Quello di Bergonzoni non è un semplice spettacolo, ma un evento, una cerimonia.

L’artista bolognese sorprende il pubblico, lasciandolo al buio durante tutta la parte iniziale del monologo: la sua voce, fuoricampo, introduce i temi portanti dello spettacolo: la morte e la vita.

Si accendono le luci e Bergonzoni percorre e copre, con movimenti disordinati, buona parte del palco, che è completamento vuoto, fatta eccezione per tre incubatrici che mettono ancor più in evidenza la nudità della scena, riempita magistralmente dal flusso del testo.

L’artista bolognese è un abile giocoliere della parola, un fool, che con la sua arte sempre al limite, tra comico e tragico, rivela la verità del mondo e dell’esistenza.

La comicità e l’impegno civile, che sono le cifre connotative del Teatro fin dalla sua fondazione, si integrano e si rafforzano a vicenda: la prima in particolare è il mezzo privilegiato che permette di arrivare all’uditorio in modo istantaneo, perché distrugge qualunque barriera tra performer e uditorio.

Dall’inizio alla fine il pubblico è travolto da un’infinità di espedienti retorici – giochi di parole, calembour, spostamenti semantici, bisticci che spronano ed esortano implicitamente gli essere umani a ‘fare nessi’ tra di loro, a cucire i propri fili con quelli di quanti più individui possibili, come afferma l’attore stesso: “Nessi non è collegamento, è conoscenza, non è comunicazione, è conoscenza. Noi da quando nasciamo […] ci colleghiamo con gli altri. Da collega; collega non come professionista che fa lo stesso lavoro, collega è un verbo. Collega, lega, legalità. Non esiste più la possibilità che l’arte sia divisa dalla politica, la politica sia divisa dal bene comune e il bene comune sia diviso dalla salute. È un lavoro surreale, metafisico e anche comico sul concetto dell’andare oltre […]. Noi siamo degli invocati, questo non è uno spettacolo ma un’invocazione. Siamo invocati nell’albo degli invocati, siamo iscritti all’albo degli avvocati e ci dobbiamo costituire parte civile, ma soprattutto parte sovrumana. È il lavoro del sovrumano”.

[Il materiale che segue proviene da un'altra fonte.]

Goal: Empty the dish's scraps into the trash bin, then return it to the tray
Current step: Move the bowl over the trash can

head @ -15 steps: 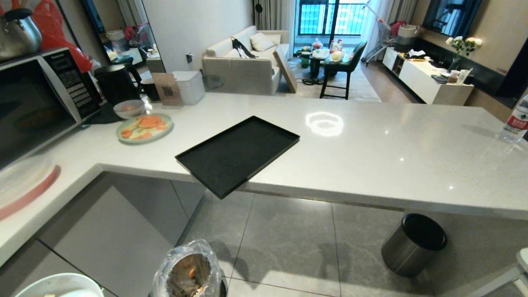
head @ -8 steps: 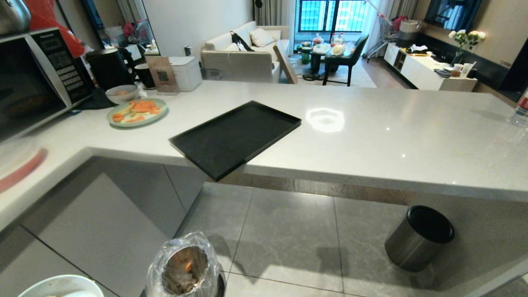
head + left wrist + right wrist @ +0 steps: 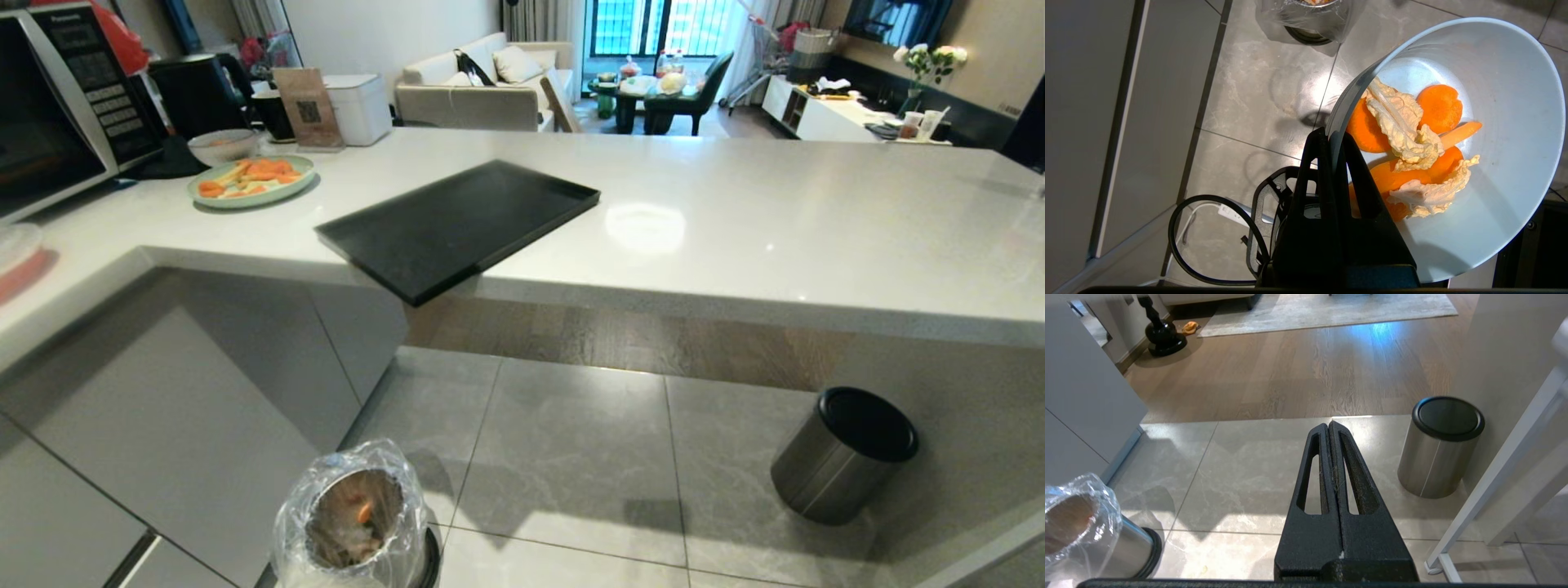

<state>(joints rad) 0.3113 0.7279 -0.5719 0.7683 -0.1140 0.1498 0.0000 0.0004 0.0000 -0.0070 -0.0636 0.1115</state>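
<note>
From the head camera I see the tray (image 3: 457, 224) lying bare on the counter (image 3: 735, 220), slewed so that one corner hangs out past the counter's front edge. The trash bin (image 3: 353, 523) stands on the floor below, against the cabinet front, with an orange bit already inside its bag. Neither arm shows here, and neither does the dish.

In the left wrist camera my left gripper (image 3: 1333, 141) is clamped tight on the rim of the dish (image 3: 1502, 179), one finger inside and one outside. The dish is tipped on its side, yet the scraps (image 3: 1412, 151), carrot slices and pale leaf pieces, lie in it, none falling. The bin's foot shows well apart across the floor tiles, so I judge I am not yet over its mouth.

In the right wrist camera my right gripper (image 3: 1333, 428) is closed on nothing, parked above the floor between the trash bin and a lidded steel can (image 3: 1439, 447).

So the dish is lifted; emptying and returning it remain.
</note>
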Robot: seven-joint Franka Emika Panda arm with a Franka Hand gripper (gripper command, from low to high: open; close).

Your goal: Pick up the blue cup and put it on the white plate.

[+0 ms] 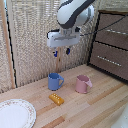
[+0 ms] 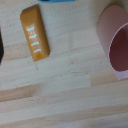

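My hand (image 1: 61,51) hung open above the blue cup (image 1: 55,81) | risk: bumping the pink cup (image 1: 83,84) close beside it

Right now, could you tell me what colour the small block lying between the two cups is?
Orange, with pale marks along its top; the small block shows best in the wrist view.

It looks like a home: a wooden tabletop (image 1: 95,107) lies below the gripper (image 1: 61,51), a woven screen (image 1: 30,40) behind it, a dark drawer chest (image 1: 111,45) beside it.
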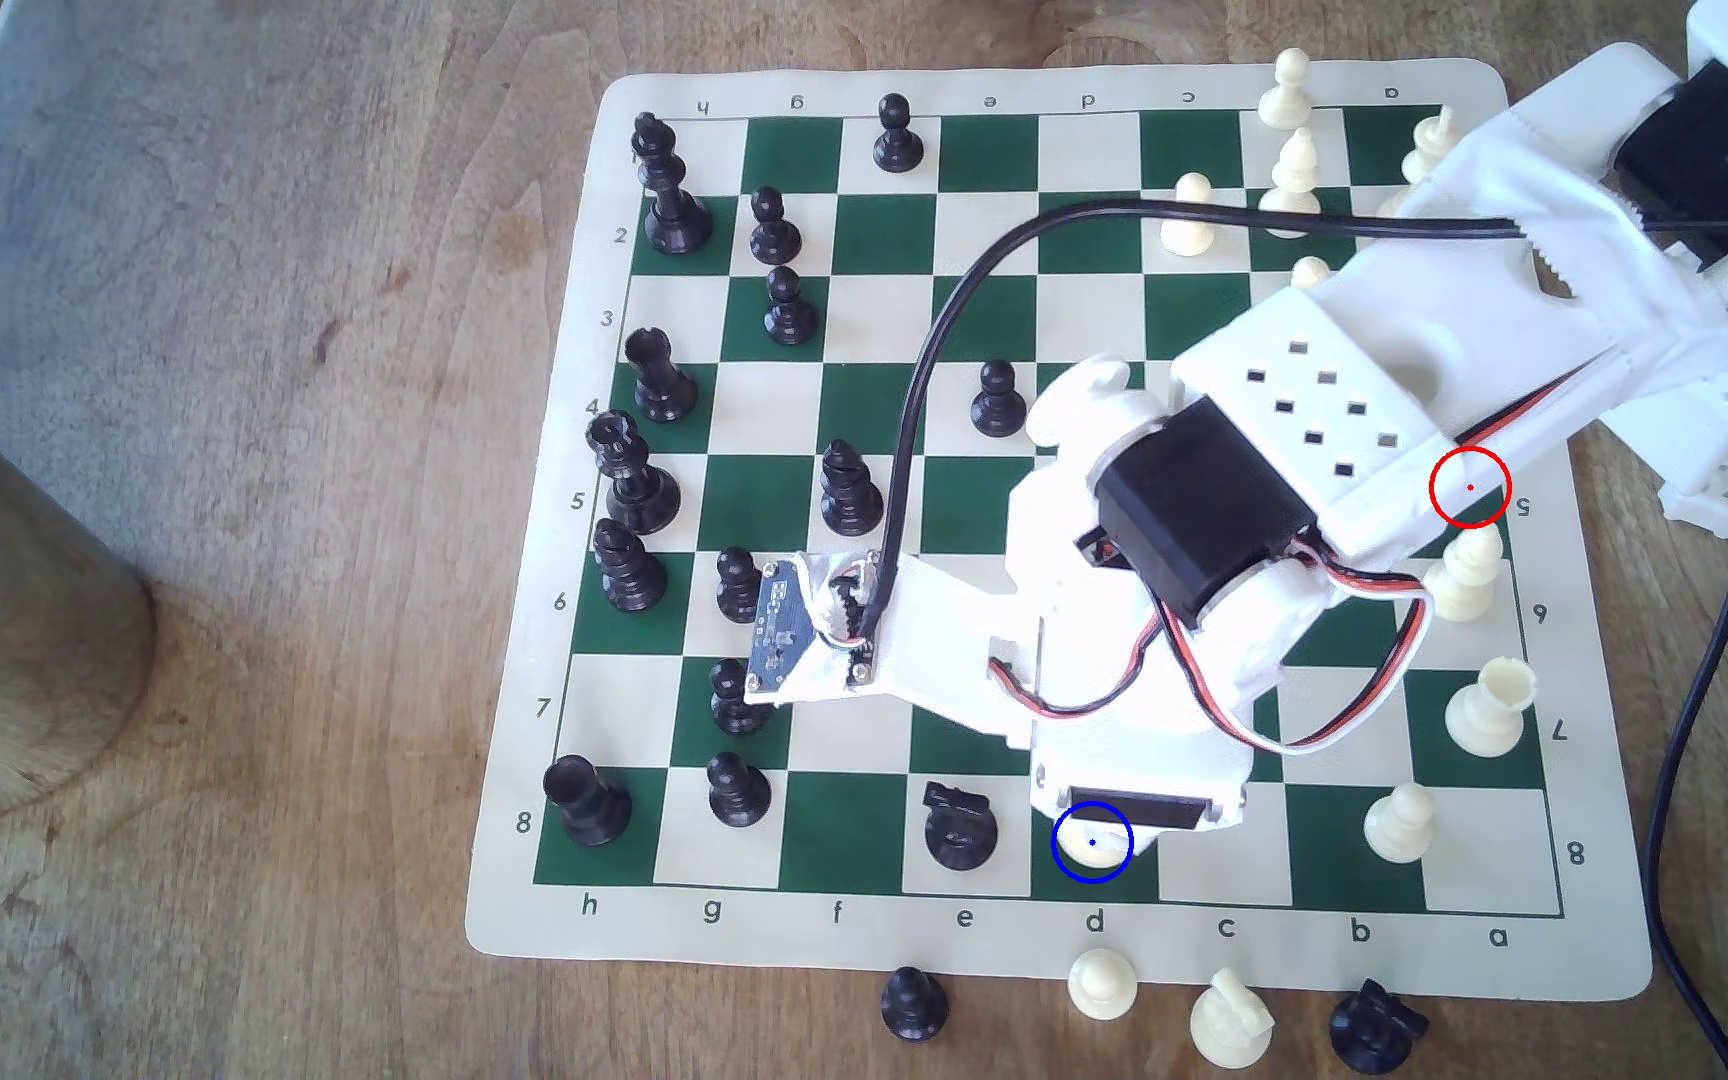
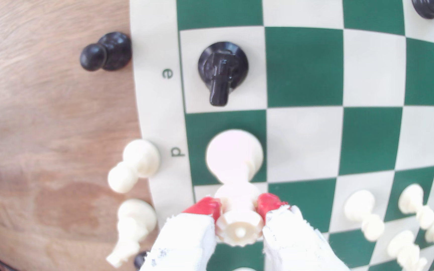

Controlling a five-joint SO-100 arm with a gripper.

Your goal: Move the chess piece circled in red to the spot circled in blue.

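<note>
A tall cream-white plastic queen with a notched crown (image 2: 237, 198) stands upright on the dark green square marked by a thin blue ring (image 1: 1092, 842) (file d, at the edge row of the green-and-cream board mat (image 1: 569, 914)). The white arm's gripper (image 2: 239, 207) is clamped on the queen, its red fingertips (image 2: 206, 207) pressing both sides just under the crown. A black plastic knight (image 2: 222, 70) stands on the neighbouring cream square
</note>
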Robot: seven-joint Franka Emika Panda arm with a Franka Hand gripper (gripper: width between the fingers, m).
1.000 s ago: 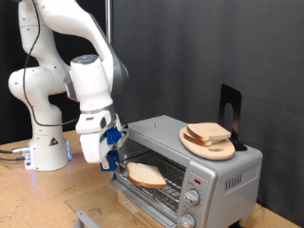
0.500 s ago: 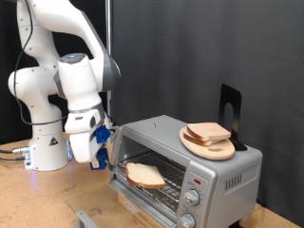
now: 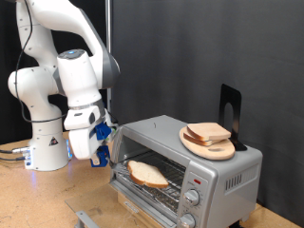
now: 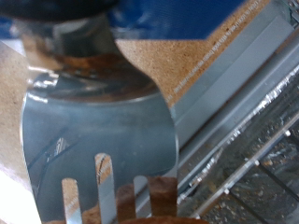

Bergonzoni riesce ad esprimere al meglio le sue potenzialità quando si svincola dalle limitazioni che gli provengono dalla realtà fattuale e, per così dire, terrena. Non esita inoltre a proporre faticose combinazioni per dimostrare quanti nessi grammaticali e lessicali rifiutiamo e ignoriamo pur di mostrarci conformi alle ovvie convenzioni espressive. Riporta il teatro alla sua funzione principale, quello di momento di conoscenza collettiva e qui il messaggio è chiaro: è necessario lavorare al cambiamento socio-politico, e ognuno ha il dovere di impegnarsi in tal senso.

Si può dunque affermare che Nessi possiede, in conclusione, una duplice funzione nei confronti del pubblico: lo fa divertire e, allo stesso tempo, lo fa tornare alla propria quotidianità con una miriade di spunti su cui riflettere, e altrettanti punti di vista da cui osservare se stesso e ciò che lo circonda.